– Вот Михайла наш разъелся сегодня, что твой поп, – беззлобно подтрунивал над ним Шеляга под дружный хохот сидевших вокруг гребцов. – А то обычно и не ест ничего, так, похлебает чуток… Значит, водочка на пользу пошла. – Новый взрыв хохота. – Или ты, Михайла, медком баловался?
– Медом, наверное, – ответил Валентин, вспомнив липкую от сладкого посуду.
– На-вер-но, га-га-га…
– Ты доедай карася-то, – продолжал простодушный Шеляга, вообразивший себя великим остроумцем. – Рыжий-то для тебя особо старается. Прощение вымолить хочет за то, что по башке тебя сегодня огрел.
– Га-га-га…
– Это ж он тебя после того, как ты мне засветил, – объяснял Шеляга. – Ну я вам скажу, робяты, и удар у нашего Михайлы. Тощщой, тощщой, а кулак чижол. Как дал мне в нос, так я с копыток долой.
– Га-га-га…
Валентин держал перед собой за голову и хвост почти обглоданный скелет карася, когда вдруг почувствовал – все, насытился.
– Не могу больше. – Он виновато посмотрел на Ваньку и улыбнулся. – Спать хочется.
– Га-га-га, не может больше… – Этим, кажется, палец покажи, они ржать будут.
– Ладно, будет вам ржать, – постарался урезонить сотоварищей Ванька. – Ну устал человек.
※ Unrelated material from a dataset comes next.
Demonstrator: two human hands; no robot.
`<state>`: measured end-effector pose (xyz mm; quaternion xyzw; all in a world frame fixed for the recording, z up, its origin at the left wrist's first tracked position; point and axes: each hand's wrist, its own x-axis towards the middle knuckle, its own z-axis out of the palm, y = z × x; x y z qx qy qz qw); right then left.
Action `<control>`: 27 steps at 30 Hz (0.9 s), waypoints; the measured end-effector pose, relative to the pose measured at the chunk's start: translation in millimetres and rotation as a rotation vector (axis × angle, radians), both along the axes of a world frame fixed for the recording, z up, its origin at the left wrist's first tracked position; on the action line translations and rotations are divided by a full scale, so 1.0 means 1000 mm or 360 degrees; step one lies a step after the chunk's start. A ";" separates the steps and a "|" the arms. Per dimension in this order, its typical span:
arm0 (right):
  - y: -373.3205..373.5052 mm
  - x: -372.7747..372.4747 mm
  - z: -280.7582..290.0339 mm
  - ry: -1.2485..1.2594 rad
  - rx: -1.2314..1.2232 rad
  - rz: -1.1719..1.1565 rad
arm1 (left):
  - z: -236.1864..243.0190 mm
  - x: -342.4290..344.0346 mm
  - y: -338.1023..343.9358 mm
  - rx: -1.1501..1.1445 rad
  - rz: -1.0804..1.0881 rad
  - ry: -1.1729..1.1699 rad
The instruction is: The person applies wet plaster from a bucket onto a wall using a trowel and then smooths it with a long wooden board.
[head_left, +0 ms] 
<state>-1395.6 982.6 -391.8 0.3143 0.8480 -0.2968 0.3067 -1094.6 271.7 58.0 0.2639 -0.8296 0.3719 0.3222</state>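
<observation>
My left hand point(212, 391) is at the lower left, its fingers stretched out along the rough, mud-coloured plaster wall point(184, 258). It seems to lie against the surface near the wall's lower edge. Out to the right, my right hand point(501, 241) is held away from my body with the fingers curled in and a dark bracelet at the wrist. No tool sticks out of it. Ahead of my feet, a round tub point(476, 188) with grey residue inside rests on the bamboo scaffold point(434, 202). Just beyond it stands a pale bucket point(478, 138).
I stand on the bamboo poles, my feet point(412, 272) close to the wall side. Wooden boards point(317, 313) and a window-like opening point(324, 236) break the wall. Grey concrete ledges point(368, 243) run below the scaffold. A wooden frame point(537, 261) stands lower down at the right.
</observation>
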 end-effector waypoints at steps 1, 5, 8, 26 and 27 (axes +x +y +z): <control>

Пойдем, Михайла, я тебя на расшиву провожу.
Провожаемые дружным хохотом, они двинулись от костра в темноту, к реке. Отяжелев от горячей пищи, Валентин почувствовал, будто опьянение вновь вернулось к нему. Несильное, но все же. Однако едва они отошли за ближайшие кусты, как Ванька шепнул Валентину на ухо такое, что у него тут же испарились и остатки хмеля, и общее сытое благодушие.
– Михайла, браслет-то у меня. Я его не отдал, хотя тот мужик десять рублев мне за него предлагал. Я-то тебя когда по башке треснул, так он у тебя из кулака и выпал. А я подобрал и спрятал. Думал, твой, хотя допрежь его у тебя и не видел. Но ты не беспокойся, я никому не сказывал. Шеляга и тот не видел. Браслет-то я тебе отдам, но с тебя десять рублев. Это я по дружбе, сам понимаешь. Я ведь мог тому отдать…
– Хорошо, хорошо, – поспешно согласился Валентин. – Где он?
– А там, где мы с тобой лежали по-над берегом. Я дерн ножом вскрыл и под него браслет спрятал.
– Пойдем, достанешь его. Деньги я отдам тебе дома. Здесь у меня столько нет.
– Понятное дело.
Чего стоят здесь десять рублей, Валентин, естественно, точно не знал. Но сообразил, что это огромная, несоразмерно большая сумма. По косвенным признакам они с Лобовым не промахнулись и он попал во времена Ивана Грозного. В его памяти всплыл один фактик из курса истории России, который ему довелось прослушать лет шесть назад. В те времена полугодовая дань с Ливонии составляла десять тысяч рублей. Это с нынешних Эстонии и Латвии вместе взятых! А тут за дешевенький браслет из олова – десять рублей.
– Ну нашел?
Ванька ползал на карачках и гладил траву руками в поисках своего схрона, уже не один раз проходя по одному и тому же месту. Валентин стоял рядом и время от времени подгонял его.
– Да темно же… Завтра с восходом найду.
– Нет, сейчас, – настаивал Валентин. – Иначе ничего не получишь.
То ли эта угроза возымела действие, то ли случай помог, но Ванька почти сразу же воскликнул:
– Нашел!
Валентин почти выхватил у него браслет из рук и спрятал его за пазуху.
– Про деньги, про деньги-то не забудь.
– Не забуду. Как вернемся домой, отдам.
Валентин развернулся и побежал к тропинке, ведущей вниз к расшиве.
Он решил не ложиться в палатке (спящий там же Ермил так громко сопел, что заснуть не было никакой возможности) и вытащил свой матрас под открытое небо, подальше от шумного приказчика. Вытянулся на матрасе, потом пару раз повернулся в поисках удобной позы. Сейчас главное – быстро заснуть и смыться. Объект неперспективен. Социальное положение – хуже было бы только попасть в крестьянина или, положим, в гребца. Полезные навыки отсутствуют. Возраст – вроде ничего, но здоровье и телосложение – тоже хуже некуда. И самое неприятное – Валентину так и не удалось нащупать собственное сознание этого алкоголика.